El fenómeno que se presenta cada vez mayor es la paridad de los hijos con respecto a sus padres, dichos síntomas acarrean consecuencias y están perjudicando su desarrollo, sus proyectos, estudios y sus emociones, Es así que el vínculo de igual a igual hace que los padres deben ser capaces de abordar la problemática. Esto debido que el problema de posicionamiento interno hace que tanto los niños y jóvenes son sientan el suficiente apoyo por parte de sus padres, debido que se sienten pares. Uno de los efectos más complicados de esta simetría es la soledad interior en muchos de los niños ya que no percibe un apoyo fuerte de sus padres.

Esta simetría en la actualidad se refleja en la manera de vinculación, sin embargo, esto se debe al rol de los padres al no asumir la posición de padres y delegan funciones a la par de su hijo. Recordemos que los seres humanos son seres de relación donde se necesita en la infancia y otras épocas sentir que hay un “otro” que colme necesidades como vivienda, alimentación, salud, abrigo e higiene.
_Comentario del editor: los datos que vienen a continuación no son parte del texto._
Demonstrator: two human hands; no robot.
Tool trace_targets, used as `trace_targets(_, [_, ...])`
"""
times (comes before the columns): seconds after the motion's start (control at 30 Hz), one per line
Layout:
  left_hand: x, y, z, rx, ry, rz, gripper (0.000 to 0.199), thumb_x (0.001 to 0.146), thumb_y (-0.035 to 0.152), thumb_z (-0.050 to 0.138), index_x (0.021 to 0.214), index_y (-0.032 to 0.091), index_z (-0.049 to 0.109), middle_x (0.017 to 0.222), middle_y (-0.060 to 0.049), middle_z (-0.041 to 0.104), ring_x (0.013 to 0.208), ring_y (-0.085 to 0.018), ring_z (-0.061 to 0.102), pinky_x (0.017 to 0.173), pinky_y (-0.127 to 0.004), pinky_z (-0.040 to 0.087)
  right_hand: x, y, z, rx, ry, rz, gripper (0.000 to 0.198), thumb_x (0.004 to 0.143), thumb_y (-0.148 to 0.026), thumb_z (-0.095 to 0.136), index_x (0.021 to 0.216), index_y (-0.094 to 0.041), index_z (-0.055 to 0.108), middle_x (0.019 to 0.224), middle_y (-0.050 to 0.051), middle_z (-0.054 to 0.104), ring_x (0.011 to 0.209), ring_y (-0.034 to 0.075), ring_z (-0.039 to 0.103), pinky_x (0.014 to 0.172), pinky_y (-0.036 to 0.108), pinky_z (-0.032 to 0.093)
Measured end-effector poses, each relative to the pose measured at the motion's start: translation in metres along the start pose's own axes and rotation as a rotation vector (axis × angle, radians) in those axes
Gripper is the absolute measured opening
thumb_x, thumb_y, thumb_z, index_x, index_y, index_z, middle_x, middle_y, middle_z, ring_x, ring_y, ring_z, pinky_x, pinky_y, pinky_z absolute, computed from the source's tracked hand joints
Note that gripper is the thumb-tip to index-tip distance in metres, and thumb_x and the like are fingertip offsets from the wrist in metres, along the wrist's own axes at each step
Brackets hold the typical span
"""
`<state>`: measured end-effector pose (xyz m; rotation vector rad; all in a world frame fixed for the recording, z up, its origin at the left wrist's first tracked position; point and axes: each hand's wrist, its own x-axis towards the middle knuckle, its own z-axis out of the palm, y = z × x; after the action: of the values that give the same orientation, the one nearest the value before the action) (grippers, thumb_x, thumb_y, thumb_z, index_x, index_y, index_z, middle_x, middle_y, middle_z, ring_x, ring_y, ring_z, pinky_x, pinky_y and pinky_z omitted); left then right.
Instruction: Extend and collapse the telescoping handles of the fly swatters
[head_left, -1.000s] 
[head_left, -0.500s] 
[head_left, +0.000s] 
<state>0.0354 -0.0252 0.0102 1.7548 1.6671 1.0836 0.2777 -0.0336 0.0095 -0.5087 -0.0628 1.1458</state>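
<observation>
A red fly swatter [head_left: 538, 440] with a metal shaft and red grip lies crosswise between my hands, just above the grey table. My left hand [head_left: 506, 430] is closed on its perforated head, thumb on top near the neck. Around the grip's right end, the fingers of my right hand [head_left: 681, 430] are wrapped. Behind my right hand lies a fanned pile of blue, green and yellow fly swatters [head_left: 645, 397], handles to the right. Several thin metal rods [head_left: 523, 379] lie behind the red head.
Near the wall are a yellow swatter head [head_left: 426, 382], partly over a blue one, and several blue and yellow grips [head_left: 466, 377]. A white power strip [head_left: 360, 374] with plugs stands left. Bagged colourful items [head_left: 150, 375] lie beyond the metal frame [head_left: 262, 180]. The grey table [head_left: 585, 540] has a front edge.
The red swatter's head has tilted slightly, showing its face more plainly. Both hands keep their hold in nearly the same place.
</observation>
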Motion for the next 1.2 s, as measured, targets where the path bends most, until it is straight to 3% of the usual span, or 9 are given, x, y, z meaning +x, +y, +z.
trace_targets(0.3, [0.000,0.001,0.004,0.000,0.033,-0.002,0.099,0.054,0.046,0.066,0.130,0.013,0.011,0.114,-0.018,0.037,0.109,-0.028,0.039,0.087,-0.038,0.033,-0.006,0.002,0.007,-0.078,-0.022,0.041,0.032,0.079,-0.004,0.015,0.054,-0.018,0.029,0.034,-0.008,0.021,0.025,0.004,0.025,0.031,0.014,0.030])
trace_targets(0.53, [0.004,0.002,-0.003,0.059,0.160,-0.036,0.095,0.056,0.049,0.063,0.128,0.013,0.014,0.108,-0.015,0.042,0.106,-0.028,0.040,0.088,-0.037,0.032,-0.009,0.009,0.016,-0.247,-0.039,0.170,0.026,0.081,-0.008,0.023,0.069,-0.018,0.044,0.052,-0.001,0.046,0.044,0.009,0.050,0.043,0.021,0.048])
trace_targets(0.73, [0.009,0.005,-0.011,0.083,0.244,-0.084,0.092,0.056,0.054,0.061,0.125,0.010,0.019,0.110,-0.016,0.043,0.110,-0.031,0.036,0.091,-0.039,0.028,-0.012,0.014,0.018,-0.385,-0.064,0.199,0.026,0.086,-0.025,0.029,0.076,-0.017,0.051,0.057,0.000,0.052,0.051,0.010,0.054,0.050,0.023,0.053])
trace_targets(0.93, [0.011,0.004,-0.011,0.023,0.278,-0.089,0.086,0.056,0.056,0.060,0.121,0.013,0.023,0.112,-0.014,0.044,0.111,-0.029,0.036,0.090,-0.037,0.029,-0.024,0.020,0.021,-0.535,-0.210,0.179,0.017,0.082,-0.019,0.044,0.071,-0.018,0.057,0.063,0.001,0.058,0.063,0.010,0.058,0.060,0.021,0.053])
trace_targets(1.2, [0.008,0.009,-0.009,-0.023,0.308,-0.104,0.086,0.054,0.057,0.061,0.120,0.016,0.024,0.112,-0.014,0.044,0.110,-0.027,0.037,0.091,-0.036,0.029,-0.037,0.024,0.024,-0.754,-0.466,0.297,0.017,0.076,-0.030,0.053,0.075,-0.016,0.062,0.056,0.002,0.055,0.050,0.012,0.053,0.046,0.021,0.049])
Toda esta vulnerabilidad y problemática surge entonces cuando el niño no se encuentra con un adulto sino uno igual a él.

Son padres que no están ocupando su lugar ni lideran su condición de ser los padres y esto se da por el miedo de ser autoritarios o represivos y no asumen su paternidad o maternidad. No soportan el sufrimiento de los hijos, no saben colocar límites y la culpabilidad de no estar con ellos el suficiente tiempo por los compromisos al trabajo y el progreso está naciendo está problemática. Y sí a eso se le suma la falta de firmeza, la indiferencia o permisividad hace que estos niños y jóvenes crezcan en su imaginario como huérfanos y marquen su propio rumbo y sean chicos tiranos desde pequeños.

No hay que olvidar que este tipo de vinculación simétrica son los padres quienes la definen no los hijos, haciendo que los niños crezcan sin capacidad de frustración o aprender los valores de la solidaridad, respeto o perseverancia. De ahí que muchos de estos niños y jóvenes crezcan con angustias porque sienten que los han dejado solos. Cuando un niño o joven asume responsabilidades que los padres no asumieron llega el estrés para ellos. La relación entre padres e hijos debe ser asimétrica no es ni democrática ni simétrica, los padres deben ser líderes, responsables y protagonista de la educación.

Marcar límite entre los hijos y padres es básico para que ellos puedan reconocer su propia autoexistencia y no se contagien emocionalmente de sus padres, es sentir que ellos cuentan con un apoyo pero de igual manera crear esos ambientes de frustración hacen que los niños y jóvenes construyan valores y responsabilidades oportunas a sus edades.

Definitivamente esta generación ha optado por una educación más laxa y permisiva con sus hijos haciendo que dicha perspectiva los niños y jóvenes estén más apáticos, sin proyectos de vida o desmotivados. Además de que poseen una intolerancia absoluta al fracaso y al esfuerzo. No han sido educados para enfrentar los problemas es así que estás relaciones simétricas deben cambiar de rumbo y empoderar a los padres de su verdadero rol. Es así que salir de las relaciones simétricas con los hijos se logra con una buena comunicación, darles a entender que el límite es fundamental para crear las normas y las reglas sanas en el hogar. Y así el vínculo de familia es estrecho y los hijos van a sentir el apoyo incondicional de los padres.